…Скрипнула-таки дверь, как ни старался войти бесшумно.
— Чо так долго-то? — спросила Матрена — теплая, нежная, белая, раскинувшаяся на широкой самодельной кровати.
Вошедший молча скользнул ей под бок. Горячая рука погладила Матрену по щеке.
— Ладно, вставать рано, — зевнула она и отвернулась к стене.
Мохнатая рука спряталась в складках скомканной холстины. А другая — теплая, человечья, — погладила Матрену по круглому горячему заду.
— Опять? — Матрена повернулась. — Ох и ненасытный ты стал, Николаюшка!
Снова были жаркие ласки, и в синее заиндевевшее окошко молча заглядывала луна, но и она не могла помешать двоим, сопевшим и стонавшим в избе.
А потом Матрена уснула. И мохнатая рука появилась снова и гладила ее по голому животу, по бёдрам, и ласкалась, ласкалась. Матрена спала, причмокивая во сне, в котором ее Николай был царским сыном, заместо юродивого Алексашки, и ласково смотрел на нее и повторял не своим — чужим, толстым голосом: «Матренушка, сыночка мне роди… Матренушка, выкорми… Вырастет сыночек, выйдет в поле, обернется зверем вольным лесным и пойдет в поля, в лес, и все зверьё лесное поклонится ему. А кликнешь — вернется. Человечий бо сыночек будет. И лесу родным, и человеку…»

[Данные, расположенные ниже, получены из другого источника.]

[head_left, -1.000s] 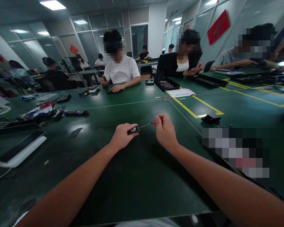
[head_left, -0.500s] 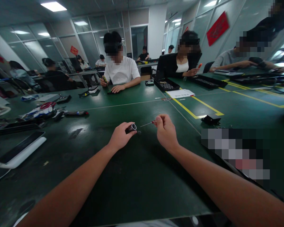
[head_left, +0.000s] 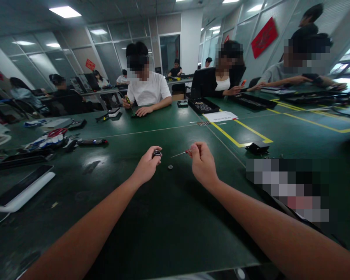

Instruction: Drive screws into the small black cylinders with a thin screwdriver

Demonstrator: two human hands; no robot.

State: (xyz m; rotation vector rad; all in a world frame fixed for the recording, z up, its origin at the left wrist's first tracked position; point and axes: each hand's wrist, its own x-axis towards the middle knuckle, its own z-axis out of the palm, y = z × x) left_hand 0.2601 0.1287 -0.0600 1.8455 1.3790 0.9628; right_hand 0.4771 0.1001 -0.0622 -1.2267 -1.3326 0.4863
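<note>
Holding a tube (head_left: 156, 153) snug in left hand (head_left: 146, 165), rim up, probably for steadiness; pinching a screwdriver (head_left: 179, 154) in right hand (head_left: 203, 161), likely for control. Got a little disc (head_left: 170, 167) between grips.

Left hand (head_left: 146, 166), right hand (head_left: 203, 164) and both forearms (head_left: 111, 210) are bare over the green table (head_left: 169, 229), pale cloth (head_left: 189, 276) showing past its near edge.
</note>
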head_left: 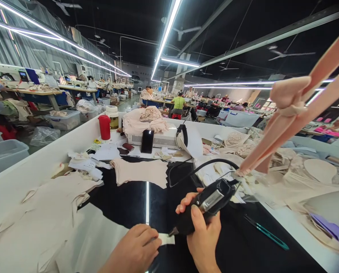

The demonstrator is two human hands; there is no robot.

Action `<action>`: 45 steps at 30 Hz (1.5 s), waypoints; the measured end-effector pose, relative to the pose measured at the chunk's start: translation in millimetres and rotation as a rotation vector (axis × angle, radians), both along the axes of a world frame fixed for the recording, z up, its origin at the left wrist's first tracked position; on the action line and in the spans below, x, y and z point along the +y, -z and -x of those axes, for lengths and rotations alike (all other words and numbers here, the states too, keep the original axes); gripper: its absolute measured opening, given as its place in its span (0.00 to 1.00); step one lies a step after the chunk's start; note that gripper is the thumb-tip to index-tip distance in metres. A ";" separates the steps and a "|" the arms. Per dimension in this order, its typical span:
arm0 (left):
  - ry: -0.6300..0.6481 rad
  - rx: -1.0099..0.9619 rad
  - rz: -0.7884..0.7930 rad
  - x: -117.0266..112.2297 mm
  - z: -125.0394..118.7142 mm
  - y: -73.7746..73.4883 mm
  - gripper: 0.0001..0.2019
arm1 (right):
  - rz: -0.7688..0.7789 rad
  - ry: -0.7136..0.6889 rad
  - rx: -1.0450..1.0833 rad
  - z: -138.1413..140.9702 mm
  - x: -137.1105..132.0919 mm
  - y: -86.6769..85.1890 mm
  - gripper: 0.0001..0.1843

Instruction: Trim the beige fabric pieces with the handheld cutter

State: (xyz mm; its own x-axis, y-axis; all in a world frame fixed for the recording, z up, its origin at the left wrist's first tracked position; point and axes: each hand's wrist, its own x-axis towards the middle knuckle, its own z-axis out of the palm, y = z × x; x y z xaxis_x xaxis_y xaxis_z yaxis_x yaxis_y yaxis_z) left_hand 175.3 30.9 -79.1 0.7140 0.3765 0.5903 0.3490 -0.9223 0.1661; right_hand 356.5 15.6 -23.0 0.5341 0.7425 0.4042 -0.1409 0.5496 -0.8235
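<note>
My right hand [201,235] is wrapped round a black corded hand tool [206,204], its tip pointing down-left at a small pale piece [166,239] on the black table surface [124,201]. My left hand [135,250] presses on that small piece with curled fingers, holding it flat against the table. The tool's black cable [203,167] loops back over the table. A beige fabric piece [141,171] lies a little beyond my hands.
Beige cut fabric [38,220] covers the left side and more pieces [308,178] the right. A white box [158,139] with folded fabric, a red cup [104,127] and a jar stand at the back. Teal scissors [266,232] lie right of my hands. Pink straps [297,113] hang at upper right. Seated workers fill the hall behind.
</note>
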 end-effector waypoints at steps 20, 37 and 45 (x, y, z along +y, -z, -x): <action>0.014 -0.031 -0.004 -0.8 -0.5 -2.9 0.15 | -0.006 -0.019 -0.001 2.0 -10.1 5.9 0.17; -0.057 0.106 0.068 -2.4 11.2 15.7 0.20 | 0.072 0.052 0.030 7.6 -23.2 -0.5 0.20; -0.118 0.065 0.029 -14.7 9.1 14.4 0.16 | 0.122 0.125 0.056 12.1 -37.2 0.8 0.23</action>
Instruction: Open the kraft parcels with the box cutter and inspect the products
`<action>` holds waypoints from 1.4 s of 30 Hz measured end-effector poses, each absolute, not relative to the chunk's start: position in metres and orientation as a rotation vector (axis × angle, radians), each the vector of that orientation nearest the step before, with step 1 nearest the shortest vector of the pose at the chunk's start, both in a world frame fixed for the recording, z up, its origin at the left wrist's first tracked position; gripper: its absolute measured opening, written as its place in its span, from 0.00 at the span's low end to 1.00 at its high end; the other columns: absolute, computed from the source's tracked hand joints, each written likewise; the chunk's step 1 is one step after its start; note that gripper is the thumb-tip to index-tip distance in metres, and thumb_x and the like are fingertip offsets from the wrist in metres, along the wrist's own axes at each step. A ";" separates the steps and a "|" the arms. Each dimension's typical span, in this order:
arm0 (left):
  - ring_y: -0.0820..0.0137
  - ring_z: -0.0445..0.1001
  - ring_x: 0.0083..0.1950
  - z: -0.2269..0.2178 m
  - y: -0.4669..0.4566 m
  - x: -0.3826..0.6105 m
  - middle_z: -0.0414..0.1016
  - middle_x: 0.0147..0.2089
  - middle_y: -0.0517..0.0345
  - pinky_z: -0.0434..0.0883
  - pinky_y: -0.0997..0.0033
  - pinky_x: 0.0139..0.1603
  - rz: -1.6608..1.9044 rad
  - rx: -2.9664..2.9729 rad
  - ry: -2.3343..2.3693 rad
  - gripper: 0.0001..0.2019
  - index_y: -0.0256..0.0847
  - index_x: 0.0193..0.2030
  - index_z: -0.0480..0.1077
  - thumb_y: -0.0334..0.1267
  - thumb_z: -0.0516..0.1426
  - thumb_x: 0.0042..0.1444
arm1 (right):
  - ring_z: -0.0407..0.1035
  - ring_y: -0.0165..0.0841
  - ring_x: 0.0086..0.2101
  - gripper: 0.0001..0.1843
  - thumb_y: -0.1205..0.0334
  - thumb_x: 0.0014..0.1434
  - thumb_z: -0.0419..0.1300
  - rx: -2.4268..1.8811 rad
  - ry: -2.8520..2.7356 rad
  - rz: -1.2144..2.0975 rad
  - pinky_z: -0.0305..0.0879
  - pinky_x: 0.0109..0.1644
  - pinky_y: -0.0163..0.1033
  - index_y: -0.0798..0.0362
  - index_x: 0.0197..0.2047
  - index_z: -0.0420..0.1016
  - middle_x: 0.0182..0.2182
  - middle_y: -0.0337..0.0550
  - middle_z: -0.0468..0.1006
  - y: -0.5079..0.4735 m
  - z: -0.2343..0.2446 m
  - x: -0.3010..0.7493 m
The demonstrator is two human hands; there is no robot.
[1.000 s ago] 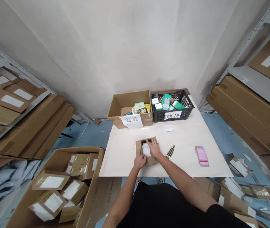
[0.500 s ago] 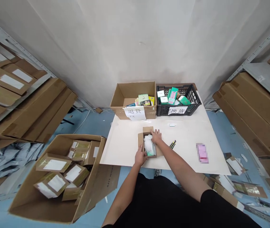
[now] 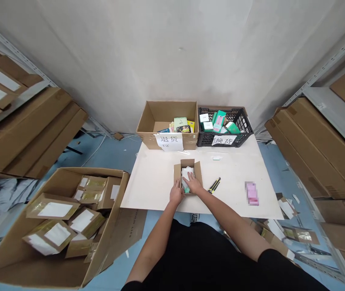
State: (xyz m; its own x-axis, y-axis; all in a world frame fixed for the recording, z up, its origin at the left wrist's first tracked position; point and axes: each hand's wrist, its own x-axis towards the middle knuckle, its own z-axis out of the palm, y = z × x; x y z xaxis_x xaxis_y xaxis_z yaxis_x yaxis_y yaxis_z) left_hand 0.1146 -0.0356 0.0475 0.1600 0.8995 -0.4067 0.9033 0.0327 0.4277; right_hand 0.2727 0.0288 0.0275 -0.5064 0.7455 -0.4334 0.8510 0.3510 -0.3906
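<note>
A small open cardboard box (image 3: 198, 171) sits on the white table (image 3: 157, 182) just in front of me. White wrapping (image 3: 187, 173) and a bit of green show inside it. My left hand (image 3: 176, 195) grips the box's near left corner. My right hand (image 3: 193, 184) lies in the box's near end, fingers curled over the white wrapping.
A yellow-black utility knife (image 3: 214, 185) lies right of the box, a pink item (image 3: 252, 193) farther right. A labelled carton (image 3: 168, 121) and a black crate (image 3: 225, 127) of small packages stand at the back. A big floor carton (image 3: 53, 218) of parcels is left. Shelves flank both sides.
My right hand has moved from the box's far right flap back to its near end, onto the white wrapping. The left hand stays on the near left corner.
</note>
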 end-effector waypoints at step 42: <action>0.57 0.40 0.84 0.048 -0.031 0.125 0.47 0.83 0.56 0.57 0.58 0.76 -0.017 1.723 1.823 0.07 0.41 0.32 0.79 0.25 0.65 0.48 | 0.47 0.59 0.72 0.35 0.59 0.64 0.64 1.892 2.623 -0.477 0.53 0.69 0.63 0.46 0.72 0.65 0.77 0.56 0.52 0.049 0.078 0.249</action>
State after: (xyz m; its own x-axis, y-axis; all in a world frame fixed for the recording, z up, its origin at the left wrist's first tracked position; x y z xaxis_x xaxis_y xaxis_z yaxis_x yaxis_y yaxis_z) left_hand 0.1254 -0.0312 0.0483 0.0459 0.8978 -0.4380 0.9058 0.1475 0.3972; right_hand 0.2489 0.0492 0.0778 -0.3250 0.9434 -0.0661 0.9064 0.2907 -0.3066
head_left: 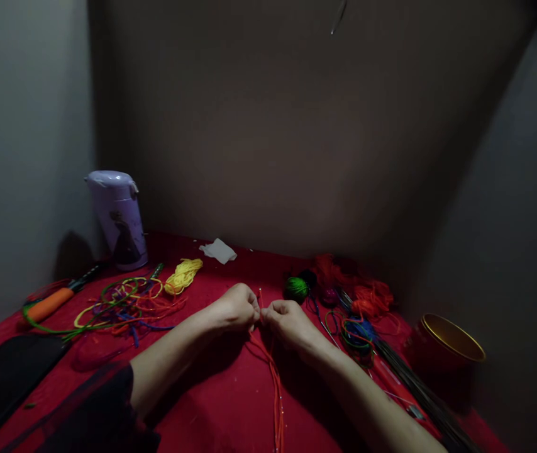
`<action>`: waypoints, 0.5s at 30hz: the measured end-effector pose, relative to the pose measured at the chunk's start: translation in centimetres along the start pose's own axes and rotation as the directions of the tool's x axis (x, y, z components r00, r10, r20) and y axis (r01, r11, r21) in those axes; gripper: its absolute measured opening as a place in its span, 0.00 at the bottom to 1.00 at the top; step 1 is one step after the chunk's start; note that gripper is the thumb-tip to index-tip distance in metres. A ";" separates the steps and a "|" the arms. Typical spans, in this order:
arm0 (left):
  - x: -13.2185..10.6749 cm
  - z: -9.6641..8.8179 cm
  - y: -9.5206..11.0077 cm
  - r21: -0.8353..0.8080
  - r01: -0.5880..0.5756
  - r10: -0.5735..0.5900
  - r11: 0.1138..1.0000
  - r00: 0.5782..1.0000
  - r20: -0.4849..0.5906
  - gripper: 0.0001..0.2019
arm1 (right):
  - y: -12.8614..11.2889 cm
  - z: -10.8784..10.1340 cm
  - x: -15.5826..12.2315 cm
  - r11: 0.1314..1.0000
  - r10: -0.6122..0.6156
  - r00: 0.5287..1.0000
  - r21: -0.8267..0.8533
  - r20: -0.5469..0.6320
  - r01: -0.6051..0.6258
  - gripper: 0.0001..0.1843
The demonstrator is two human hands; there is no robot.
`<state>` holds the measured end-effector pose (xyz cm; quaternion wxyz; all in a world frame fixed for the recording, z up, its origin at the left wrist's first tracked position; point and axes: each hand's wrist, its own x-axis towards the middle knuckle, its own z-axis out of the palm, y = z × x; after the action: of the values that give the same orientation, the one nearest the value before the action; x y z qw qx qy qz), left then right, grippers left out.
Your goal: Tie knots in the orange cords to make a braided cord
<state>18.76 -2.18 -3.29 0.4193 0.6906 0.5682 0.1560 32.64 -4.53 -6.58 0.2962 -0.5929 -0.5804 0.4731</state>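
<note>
My left hand [235,308] and my right hand [290,321] meet at the middle of a red-covered table [221,402], fingers pinched together. Between them they grip the upper end of a bundle of orange-red cords [275,384], which trails toward me over the cloth. A short tip of cord sticks up between the two thumbs. Both hands are closed on the cords.
A tangle of coloured cords [124,305] and a yellow skein [183,275] lie to the left, with an orange-handled tool [54,303], a lilac jug [120,217] and a dark flat case [4,377]. To the right are a green ball [295,288], orange yarn [367,296], thin sticks [414,390] and a gold-rimmed tin [445,343].
</note>
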 end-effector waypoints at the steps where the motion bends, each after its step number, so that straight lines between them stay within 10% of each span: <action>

В глухую ночь подняли собаки неистовый лай. Такого еще не было — словно взбесились. Иные хозяева выходили, пинками загоняли собак в конуры. Собаки, исходившие лаем, огрызались.
И вдруг стихло.
Николай, сидевший на крыльце — упарился, охаживая палкой кобеля, — замер. Черная фигура показалась в конце улицы. Быстро-быстро, будто не шла, а летела, скользила от двора ко двору. Возле иных дворов замирала. В иные и входила (собаки молчали), и даже заглядывала в окна.
Так прошла всю деревню. Задержалась у избы Николая. Николай, открыв рот, глядел на незнакомца. Был он согбен, седая борода словно светилась в лунном свете. Николай даже разглядел глаза — не ласковые, но и не враждебные. Глянул на Николая, помолчал, вздохнул, — и вдруг исчез.